Star Wars_ Coruscant Nights III_ Patterns of Force - Michael Reaves [109]
“Laranth, stop it. Don’t make this so hard. You know what I’m trying to say. You can sense what I’m trying to say.”
And suddenly he knew she could because, in the space of a breath, she had let him in. He was swept up in a strange, heady recursive emotional loop. A Force-enhanced empathy.
He looked at Laranth and saw himself as she saw him and was awed by the emotions that he evoked in her. He experienced the echoed revelation of that in her as she caught the tenor of his feelings and explored the texture of his innermost being.
He moved past the reserve and the hurt and the careful defenses she had erected and felt her breaching his barriers in return.
When they came fully back to themselves they were standing in a stygian alley, foreheads touching, fingers entwined, quivering.
“What was that?” Laranth murmured. “What did we just do?”
“I was about to ask you the same question.”
“I know. I don’t know what to call it.”
Jax exhaled. “Let’s not call it anything for now. Okay?”
“Okay.”
They separated, physically at any rate, and began walking again by mutual agreement.
“While we’re on the subject of mysteries,” said Laranth, and Jax smiled. “What made you take a chance that the bota would push Vader over the edge—literally as well as figuratively?”
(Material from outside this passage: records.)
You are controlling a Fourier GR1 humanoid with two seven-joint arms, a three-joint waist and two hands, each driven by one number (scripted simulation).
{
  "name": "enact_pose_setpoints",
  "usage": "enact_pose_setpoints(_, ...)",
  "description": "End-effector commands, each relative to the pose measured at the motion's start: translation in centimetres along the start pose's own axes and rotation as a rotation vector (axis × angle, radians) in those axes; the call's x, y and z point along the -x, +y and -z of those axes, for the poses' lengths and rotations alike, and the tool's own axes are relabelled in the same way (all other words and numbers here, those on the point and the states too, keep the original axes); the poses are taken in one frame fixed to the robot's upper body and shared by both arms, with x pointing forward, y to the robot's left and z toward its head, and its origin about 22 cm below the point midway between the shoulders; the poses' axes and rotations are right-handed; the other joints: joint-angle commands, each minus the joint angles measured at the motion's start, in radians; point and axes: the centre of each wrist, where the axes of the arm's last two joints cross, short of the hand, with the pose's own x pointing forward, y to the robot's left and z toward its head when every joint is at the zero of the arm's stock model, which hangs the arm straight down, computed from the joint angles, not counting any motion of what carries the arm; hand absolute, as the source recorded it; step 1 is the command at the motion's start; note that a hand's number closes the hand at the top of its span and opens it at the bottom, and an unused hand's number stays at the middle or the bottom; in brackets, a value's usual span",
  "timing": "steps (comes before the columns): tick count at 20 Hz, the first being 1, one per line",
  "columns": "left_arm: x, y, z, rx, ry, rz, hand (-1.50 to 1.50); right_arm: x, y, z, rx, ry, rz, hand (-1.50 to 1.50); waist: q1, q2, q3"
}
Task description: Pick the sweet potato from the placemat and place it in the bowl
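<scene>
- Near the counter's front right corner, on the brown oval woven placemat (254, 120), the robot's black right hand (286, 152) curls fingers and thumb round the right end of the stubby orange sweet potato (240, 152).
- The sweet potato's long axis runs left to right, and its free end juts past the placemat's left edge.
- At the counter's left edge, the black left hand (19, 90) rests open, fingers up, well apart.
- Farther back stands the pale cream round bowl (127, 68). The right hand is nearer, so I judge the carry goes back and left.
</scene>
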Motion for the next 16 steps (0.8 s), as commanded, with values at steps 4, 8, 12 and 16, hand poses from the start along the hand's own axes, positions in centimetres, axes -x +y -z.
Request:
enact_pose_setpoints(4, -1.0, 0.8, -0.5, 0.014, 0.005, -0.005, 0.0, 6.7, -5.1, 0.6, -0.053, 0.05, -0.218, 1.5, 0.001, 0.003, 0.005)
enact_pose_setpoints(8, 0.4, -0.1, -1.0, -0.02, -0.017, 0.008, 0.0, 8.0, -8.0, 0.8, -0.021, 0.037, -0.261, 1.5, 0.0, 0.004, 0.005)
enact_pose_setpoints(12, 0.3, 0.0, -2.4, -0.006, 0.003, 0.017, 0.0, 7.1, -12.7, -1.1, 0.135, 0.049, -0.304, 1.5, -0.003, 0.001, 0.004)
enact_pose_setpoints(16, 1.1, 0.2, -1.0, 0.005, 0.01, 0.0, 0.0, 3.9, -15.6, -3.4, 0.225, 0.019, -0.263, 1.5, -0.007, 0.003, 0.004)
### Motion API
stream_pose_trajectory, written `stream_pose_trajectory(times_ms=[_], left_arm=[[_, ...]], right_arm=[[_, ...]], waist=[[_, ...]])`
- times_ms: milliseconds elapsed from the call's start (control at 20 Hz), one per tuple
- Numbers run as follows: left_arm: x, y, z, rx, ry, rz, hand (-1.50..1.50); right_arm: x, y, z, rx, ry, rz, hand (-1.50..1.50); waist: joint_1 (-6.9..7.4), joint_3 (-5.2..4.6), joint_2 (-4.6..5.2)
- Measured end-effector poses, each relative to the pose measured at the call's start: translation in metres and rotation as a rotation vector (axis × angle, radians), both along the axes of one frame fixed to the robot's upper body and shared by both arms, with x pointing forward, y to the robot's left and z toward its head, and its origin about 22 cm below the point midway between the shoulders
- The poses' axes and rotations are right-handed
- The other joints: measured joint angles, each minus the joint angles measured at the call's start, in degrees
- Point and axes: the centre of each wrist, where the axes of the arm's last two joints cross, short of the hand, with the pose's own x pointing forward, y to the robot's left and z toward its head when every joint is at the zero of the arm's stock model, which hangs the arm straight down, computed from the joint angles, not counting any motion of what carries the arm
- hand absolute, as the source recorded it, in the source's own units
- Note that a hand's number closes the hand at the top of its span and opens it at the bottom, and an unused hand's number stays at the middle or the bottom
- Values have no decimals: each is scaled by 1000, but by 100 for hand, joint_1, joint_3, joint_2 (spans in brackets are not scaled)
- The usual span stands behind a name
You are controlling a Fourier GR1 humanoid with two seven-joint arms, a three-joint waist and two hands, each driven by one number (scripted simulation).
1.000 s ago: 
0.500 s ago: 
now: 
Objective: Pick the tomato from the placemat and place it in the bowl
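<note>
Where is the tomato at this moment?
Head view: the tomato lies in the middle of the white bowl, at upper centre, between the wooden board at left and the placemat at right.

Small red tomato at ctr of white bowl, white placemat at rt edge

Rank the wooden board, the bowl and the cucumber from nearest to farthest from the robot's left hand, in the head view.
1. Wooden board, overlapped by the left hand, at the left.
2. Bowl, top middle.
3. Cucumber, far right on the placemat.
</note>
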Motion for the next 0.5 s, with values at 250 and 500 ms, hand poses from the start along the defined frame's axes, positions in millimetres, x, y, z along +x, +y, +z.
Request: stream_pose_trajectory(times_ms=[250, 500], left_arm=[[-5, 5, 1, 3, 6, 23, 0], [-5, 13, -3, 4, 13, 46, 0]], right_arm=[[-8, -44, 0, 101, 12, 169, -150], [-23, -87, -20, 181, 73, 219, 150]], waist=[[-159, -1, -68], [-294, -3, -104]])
Jax was quiet for a few strides, then he said, “It’s a debate as old as the Force itself: Is it generated by and for living beings, and so subject to their desires and their demons, or is it transcendent—something ineffable that we can only hope to glimpse occasionally in its entirety? Something that’s not meant to be experienced in its entirety. As long as there are living beings to wonder about it, the question will exist.”
“Be careful what you ask for, you might get it? That’s not an answer. It’s just another question.”
“There’s also another factor—the fact that I-Five had been carrying the bota around for two decades. True, it had been processed, and was much more stable than in its raw state, but still—I was betting that such a complex molecule was starting to fray a bit around the edges.” He shrugged. “Whether you opt for the mystical explanation or the practical one, Vader wasn’t expecting a bad trip.”
“You were betting our lives,” Laranth said. She didn’t smile, but there was amusement in her thoughts.
Jax marveled at their texture and nuance. “What choice did I have?” he asked. “He could have killed us all in a breath, using just the Force he has access to every day. I had to gamble that, at the very least, the bota would make him lose track of the ephemeral world and give us half a chance to escape.”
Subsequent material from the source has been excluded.